Last August, a Worcester County grand jury indicted Burton, 29, of Dagsboro, on eight counts including first-degree murder and first-degree rape in the death of Nicole Bennett, 35, of Millsboro, whose body was found on a roadside embankment in Whaleyville in Worcester County on the morning of June 15 last year. Burton was scheduled to stand trial in February, but the trial has been postponed twice.

Meanwhile, the defendants in a separate wrongful death civil suit filed against the Bay Shore Community Church in Millsboro, where Bennett worked, and the church’s pastor Danny Tice filed a motion to dismiss the case this week although no action has been taken on the motion.

On April 17, the victim’s husband, Kevin Bennett, and his family filed a wrongful death suit in Delaware Superior Court against the church and Tice, alleging the defendants were aware of Burton’s prior rape convictions and violent past and yet allowed him to work alone at the church with Nicole Bennett on the night she was murdered.

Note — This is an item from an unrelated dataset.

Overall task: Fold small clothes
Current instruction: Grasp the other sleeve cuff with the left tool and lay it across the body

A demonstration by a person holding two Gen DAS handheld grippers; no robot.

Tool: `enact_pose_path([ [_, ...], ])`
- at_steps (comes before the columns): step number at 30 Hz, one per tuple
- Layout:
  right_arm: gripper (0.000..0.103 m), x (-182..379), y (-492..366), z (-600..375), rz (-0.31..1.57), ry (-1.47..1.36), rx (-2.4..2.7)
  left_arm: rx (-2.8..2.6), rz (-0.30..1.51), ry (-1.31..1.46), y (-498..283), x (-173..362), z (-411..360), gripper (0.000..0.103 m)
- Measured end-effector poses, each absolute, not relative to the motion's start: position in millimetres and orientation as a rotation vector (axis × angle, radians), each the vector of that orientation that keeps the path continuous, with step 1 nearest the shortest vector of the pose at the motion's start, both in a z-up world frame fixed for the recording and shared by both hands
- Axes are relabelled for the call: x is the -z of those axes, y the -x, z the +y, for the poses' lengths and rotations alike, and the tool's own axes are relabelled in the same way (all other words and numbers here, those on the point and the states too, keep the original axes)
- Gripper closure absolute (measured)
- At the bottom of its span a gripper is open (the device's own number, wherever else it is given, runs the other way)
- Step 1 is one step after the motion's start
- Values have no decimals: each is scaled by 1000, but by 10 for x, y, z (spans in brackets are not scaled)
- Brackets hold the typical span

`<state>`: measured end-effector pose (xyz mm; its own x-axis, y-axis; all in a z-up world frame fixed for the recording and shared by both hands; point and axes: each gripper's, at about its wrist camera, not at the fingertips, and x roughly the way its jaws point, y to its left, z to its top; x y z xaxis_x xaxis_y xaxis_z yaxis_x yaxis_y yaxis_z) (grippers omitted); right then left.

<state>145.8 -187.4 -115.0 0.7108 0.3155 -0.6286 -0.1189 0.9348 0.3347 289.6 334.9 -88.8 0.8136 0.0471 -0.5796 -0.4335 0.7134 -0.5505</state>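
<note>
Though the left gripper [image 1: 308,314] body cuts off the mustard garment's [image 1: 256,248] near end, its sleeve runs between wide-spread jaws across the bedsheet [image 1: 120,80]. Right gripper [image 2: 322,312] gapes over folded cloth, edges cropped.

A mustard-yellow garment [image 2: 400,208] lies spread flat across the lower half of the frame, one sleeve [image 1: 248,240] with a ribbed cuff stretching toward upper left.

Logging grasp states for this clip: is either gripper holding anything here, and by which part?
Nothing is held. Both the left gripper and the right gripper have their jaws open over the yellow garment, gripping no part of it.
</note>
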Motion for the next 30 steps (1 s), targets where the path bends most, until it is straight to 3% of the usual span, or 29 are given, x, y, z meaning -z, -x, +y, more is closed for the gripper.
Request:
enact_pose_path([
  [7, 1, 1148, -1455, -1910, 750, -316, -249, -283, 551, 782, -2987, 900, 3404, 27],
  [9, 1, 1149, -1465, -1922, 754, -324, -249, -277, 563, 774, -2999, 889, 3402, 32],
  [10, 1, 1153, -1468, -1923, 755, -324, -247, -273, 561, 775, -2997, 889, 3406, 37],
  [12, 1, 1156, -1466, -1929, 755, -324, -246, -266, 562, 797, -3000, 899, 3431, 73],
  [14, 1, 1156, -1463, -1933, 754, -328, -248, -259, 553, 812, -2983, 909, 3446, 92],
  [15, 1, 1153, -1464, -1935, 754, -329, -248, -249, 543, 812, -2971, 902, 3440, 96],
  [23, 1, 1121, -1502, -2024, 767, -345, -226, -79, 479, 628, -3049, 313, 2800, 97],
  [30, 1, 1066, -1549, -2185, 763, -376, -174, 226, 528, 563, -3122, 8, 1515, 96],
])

According to the suit, Tice learned that Burton was a registered sex offender and was on probation for multiple sex crimes. Burton was a registered Tier I sex offender, having been charged with 22 felony counts of rape against a child. Burton was required to register as a sex offender in Delaware prior to his employment as a custodian at the church.

After Tice and the church learned of Burton’s sexual predator past, they gave Burton two weeks to find another job. On the last day of his employment with the church, Nicole Bennett disappeared and her body was found the next day in northern Worcester County. In the wrongful death suit, the victim’s husband asserts Tice should be held partly responsible because he failed to warn his wife and presumably others of Burton’s past.

“The death of Nicole Bennett was a direct and proximate cause of the negligent actions of Tice, who was acting in the scope of his employment when he failed to adequately warn Nicole Bennett of the risk presented by fellow employee Burton, and this failure led to Nicole Bennett’s death,” the suit reads.

Bennett’s attorney Bart Dalton said this week he will soon file the appropriate response in opposition.